## The problem
Look below for the line with "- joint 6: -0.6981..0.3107" and the line with "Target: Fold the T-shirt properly"; repeat exactly those two lines and all lines between them, but no pictures.

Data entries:
↓

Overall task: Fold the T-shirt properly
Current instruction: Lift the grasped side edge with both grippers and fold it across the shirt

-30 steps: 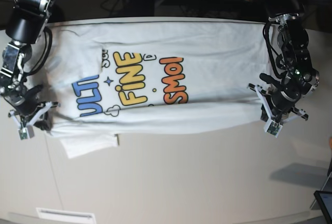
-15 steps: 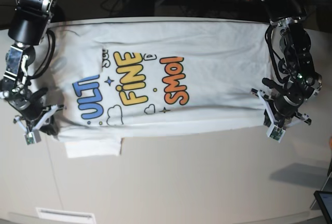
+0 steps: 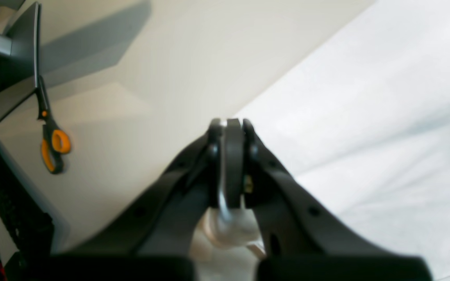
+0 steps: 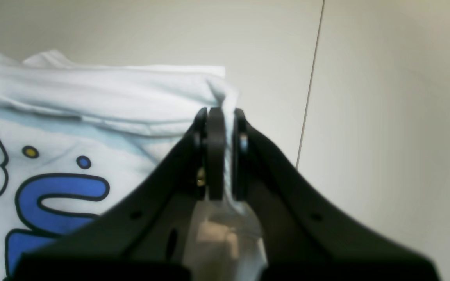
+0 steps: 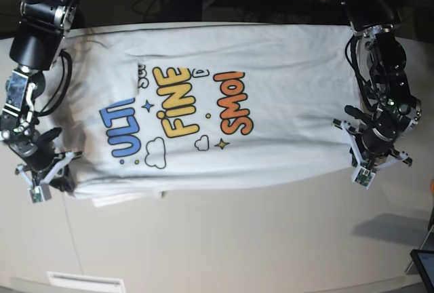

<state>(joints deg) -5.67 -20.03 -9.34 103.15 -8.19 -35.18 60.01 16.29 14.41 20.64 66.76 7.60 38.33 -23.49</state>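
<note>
The large white printed cotton T-shirt [image 5: 203, 103] lies stretched between both end effectors, left end effector [image 3: 227, 156] and right end effector [image 4: 217, 152] each clamped on its near edge.

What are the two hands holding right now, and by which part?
Both are shut on the T-shirt. The right hand pinches a bunched fold at its near edge by the blue lettering; the left hand pinches the plain white edge at the opposite end.

Black arms, looped black cables, white-tipped left tool [image 5: 369, 164], right tool [image 5: 42, 181]
</note>
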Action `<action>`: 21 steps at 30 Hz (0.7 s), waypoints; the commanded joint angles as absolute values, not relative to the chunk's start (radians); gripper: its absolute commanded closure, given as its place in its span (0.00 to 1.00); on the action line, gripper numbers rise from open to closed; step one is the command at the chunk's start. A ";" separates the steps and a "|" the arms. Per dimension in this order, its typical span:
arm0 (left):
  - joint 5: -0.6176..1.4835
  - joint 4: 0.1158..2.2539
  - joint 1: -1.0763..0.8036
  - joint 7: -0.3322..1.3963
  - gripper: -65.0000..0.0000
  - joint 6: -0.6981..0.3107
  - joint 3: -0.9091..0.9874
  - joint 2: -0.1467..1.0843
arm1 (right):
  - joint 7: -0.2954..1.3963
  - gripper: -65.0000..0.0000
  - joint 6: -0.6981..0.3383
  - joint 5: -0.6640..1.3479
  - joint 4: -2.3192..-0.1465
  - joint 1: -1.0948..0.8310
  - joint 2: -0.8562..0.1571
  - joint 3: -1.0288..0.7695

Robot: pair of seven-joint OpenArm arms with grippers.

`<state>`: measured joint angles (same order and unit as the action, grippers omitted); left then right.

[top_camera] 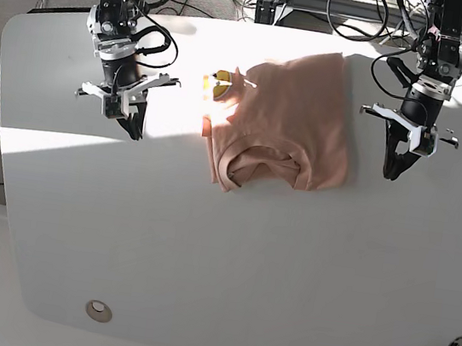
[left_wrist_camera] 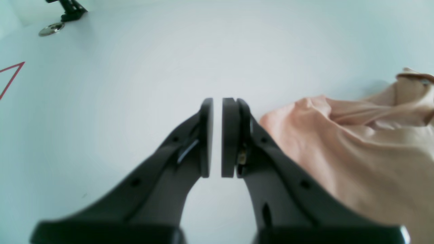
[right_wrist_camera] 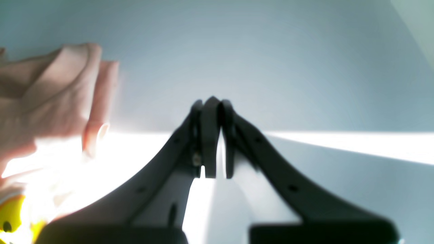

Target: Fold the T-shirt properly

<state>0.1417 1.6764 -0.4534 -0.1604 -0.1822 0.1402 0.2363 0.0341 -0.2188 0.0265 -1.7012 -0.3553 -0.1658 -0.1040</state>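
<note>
The table (top_camera: 201, 263) carried the T-shirt (top_camera: 294, 122) at about 12 o'clock of centre, already doubled into a compact, rumpled packet with the collar facing 6 o'clock; I judged the folding nearly finished, only neatening left. My left gripper (top_camera: 397, 166) hung at 3 o'clock of the cloth, clenched on nothing; my right gripper (top_camera: 133, 123) at 9 o'clock, likewise clenched and empty. A yellow object (top_camera: 219, 85) touched the packet's 10 o'clock edge, possibly obstructing.

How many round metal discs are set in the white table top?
2: one round metal disc near the table's front edge on the base view's left, another at the front right corner. Others may be hidden.
</note>
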 commanded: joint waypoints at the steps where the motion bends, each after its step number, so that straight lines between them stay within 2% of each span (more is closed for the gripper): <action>1: 0.153 1.744 -0.512 -0.216 0.94 -0.176 0.183 0.246 | 0.002 0.97 -0.217 0.073 -1.784 -0.397 -0.176 -0.139; 10: 0.156 1.845 -0.935 -0.354 0.94 -0.179 0.315 0.120 | 0.002 0.98 -0.211 0.114 -1.954 -0.817 -0.171 -0.153; 17: 0.154 1.840 -1.158 -0.355 0.94 -0.179 0.309 0.091 | -0.093 0.98 -0.208 0.114 -1.954 -1.095 -0.171 -0.162; 21: 0.154 1.767 -1.213 -0.355 0.94 -0.180 0.306 0.070 | -0.094 0.98 -0.209 0.114 -1.873 -1.171 -0.137 -0.159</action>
<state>0.1505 1.7889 -1.1889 -0.3386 -0.1852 0.3038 0.0711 -0.0841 -0.2089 0.1116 -1.9022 -1.1488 -0.1570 -0.1570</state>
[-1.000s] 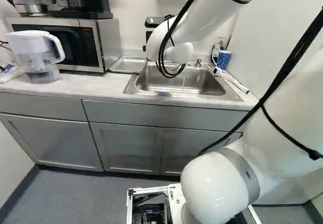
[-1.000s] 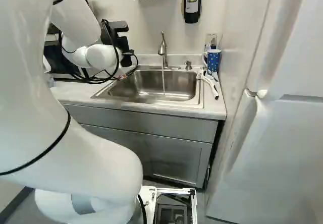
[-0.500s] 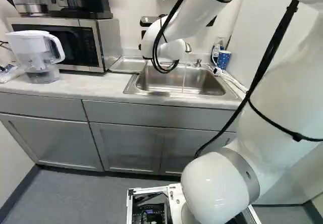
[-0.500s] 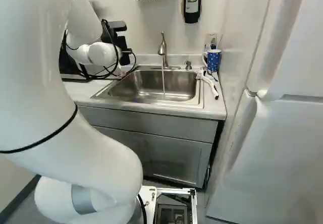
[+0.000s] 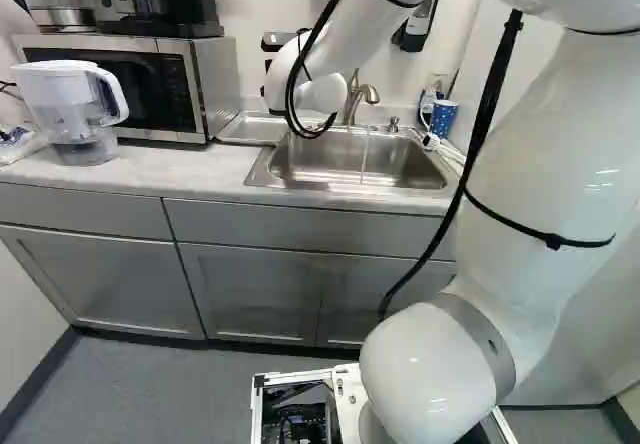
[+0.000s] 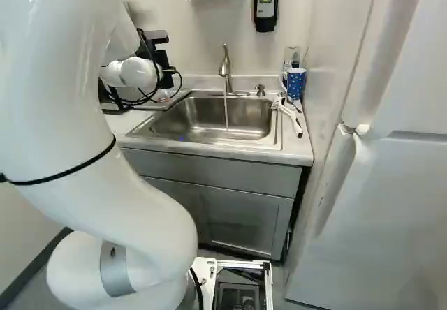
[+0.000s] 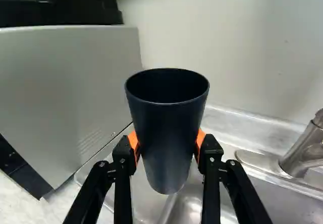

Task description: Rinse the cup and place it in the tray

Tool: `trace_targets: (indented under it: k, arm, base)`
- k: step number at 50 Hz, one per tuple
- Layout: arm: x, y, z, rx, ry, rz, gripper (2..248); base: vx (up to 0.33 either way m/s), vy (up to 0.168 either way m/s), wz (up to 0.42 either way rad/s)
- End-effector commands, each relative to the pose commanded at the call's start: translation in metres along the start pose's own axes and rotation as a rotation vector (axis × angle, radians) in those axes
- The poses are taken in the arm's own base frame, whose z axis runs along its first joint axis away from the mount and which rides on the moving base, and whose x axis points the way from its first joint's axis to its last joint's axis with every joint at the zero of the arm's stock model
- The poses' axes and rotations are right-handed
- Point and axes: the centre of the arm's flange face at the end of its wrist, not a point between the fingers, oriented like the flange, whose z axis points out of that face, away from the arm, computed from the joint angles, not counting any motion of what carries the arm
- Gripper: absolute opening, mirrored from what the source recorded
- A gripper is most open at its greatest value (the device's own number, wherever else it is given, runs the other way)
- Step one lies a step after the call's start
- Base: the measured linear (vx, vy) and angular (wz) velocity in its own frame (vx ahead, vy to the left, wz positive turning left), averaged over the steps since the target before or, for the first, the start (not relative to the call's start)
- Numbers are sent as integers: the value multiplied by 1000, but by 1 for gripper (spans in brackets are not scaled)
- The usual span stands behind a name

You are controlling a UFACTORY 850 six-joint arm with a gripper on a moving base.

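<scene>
Pale wall (image 7: 217, 42), dark cup (image 7: 167, 138) upright, mouth up, long axis near vertical

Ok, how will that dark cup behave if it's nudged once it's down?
The dark cup may tip easily: its base is narrower than its open mouth. It's probably light but fairly stiff: the rim looks thin, yet I see no dent between the orange pads. Its smooth side might slide.

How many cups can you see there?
2. The dark cup is gripped in the hand, and the blue dotted cup is beside the sink, near the wall. Others may be hidden behind the arm.
</scene>
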Motion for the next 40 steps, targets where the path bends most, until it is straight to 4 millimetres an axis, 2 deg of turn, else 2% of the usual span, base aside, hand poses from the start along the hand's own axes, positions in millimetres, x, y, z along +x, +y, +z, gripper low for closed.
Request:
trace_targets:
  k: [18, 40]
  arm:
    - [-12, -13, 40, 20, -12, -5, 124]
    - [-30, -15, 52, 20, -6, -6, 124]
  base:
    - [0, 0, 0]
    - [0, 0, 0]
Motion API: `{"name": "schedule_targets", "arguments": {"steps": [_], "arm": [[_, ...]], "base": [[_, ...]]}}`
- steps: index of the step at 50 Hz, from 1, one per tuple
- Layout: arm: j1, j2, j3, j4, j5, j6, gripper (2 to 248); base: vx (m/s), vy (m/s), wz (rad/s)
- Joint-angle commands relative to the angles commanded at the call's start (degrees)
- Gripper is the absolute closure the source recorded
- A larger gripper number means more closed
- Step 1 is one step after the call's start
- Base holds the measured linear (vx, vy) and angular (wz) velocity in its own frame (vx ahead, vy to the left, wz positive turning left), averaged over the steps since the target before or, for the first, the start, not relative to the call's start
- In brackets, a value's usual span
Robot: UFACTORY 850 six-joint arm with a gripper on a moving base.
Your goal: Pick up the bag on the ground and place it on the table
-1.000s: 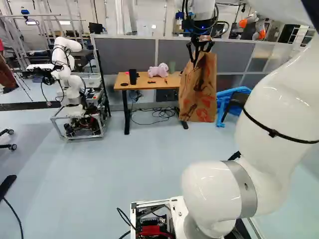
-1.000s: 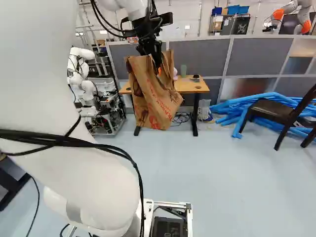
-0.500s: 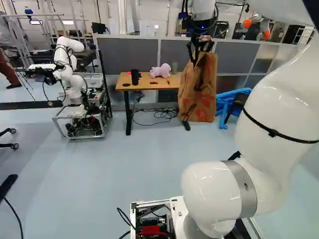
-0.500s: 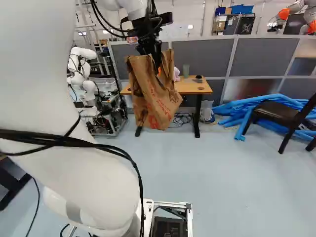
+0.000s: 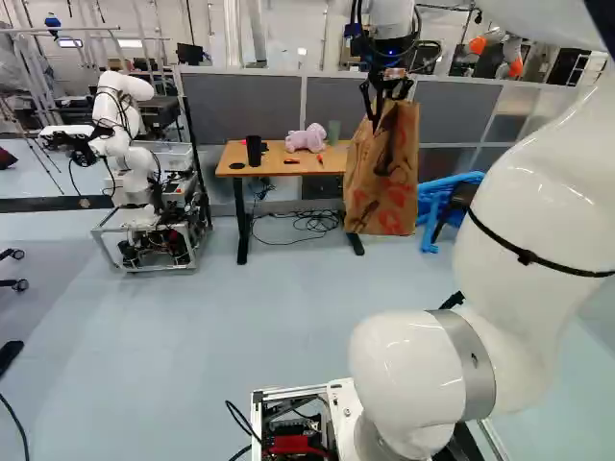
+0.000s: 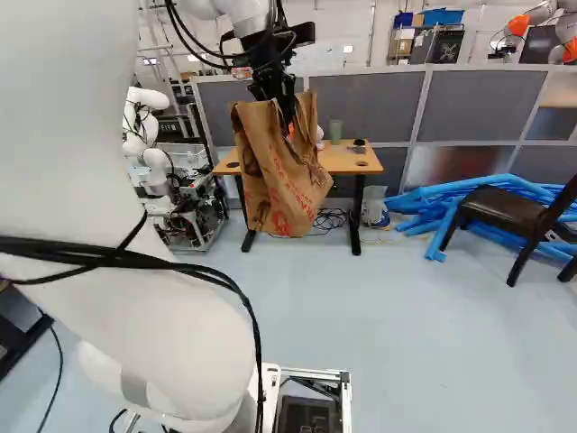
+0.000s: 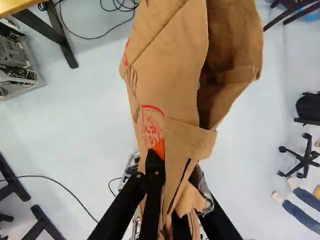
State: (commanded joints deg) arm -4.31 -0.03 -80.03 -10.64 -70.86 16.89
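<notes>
**Bag Aloft, Table Yet to Be Reached**

From where I stand, this looks like the carrying step. The paper bag (image 5: pixel 382 182) hangs clear of the floor (image 5: pixel 288 307), upper right of centre in the left base view, upper left of centre in the right. The claw (image 7: pixel 176 175) is clamped on its crumpled upper part, one finger each side. The wooden table (image 5: pixel 274 167) stands beyond it, upper middle of the left base view.

Next, I'd say, comes a lift so the bag's bottom clears the tabletop edge, then an advance and gentle lowering, avoiding the pink toy (image 5: pixel 307 138) and black cup (image 5: pixel 254 151), before letting go.
</notes>
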Motion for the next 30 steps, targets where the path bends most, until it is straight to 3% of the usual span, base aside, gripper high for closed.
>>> {"name": "schedule_targets", "arguments": {"steps": [30], "arm": [[0.0,0.0,0.0,0.0,0.0,0.0,229]], "base": [[0.117,-0.136,0.007]]}}
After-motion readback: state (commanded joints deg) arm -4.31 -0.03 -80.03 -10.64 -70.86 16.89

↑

## Written reply
  - joint 6: -0.6981..0.3107
  - joint 3: -0.9091..0.9874
  - joint 2: -0.1467..1.0843
arm1 (right):
  - joint 7: -0.2954..1.3963
  - gripper: -65.0000..0.0000
  - joint 6: -0.6981..0.3383
  - joint 5: -0.6640..1.3479
  - joint 4: -2.3192..-0.1465
  - joint 1: -1.0948..0.8310
  - joint 2: -0.8562..0.1571
  - joint 3: -1.0288..0.7695

Robot: pair of seven-joint OpenArm arms with grippers.

`<state>`: measured joint angles (same order and unit as the action, grippers omitted); left then right.

[top_camera] 
[left_wrist_camera] 
[right_wrist_camera] 

Target: Fold the T-shirt properly

Nothing more remains to be added to the answer.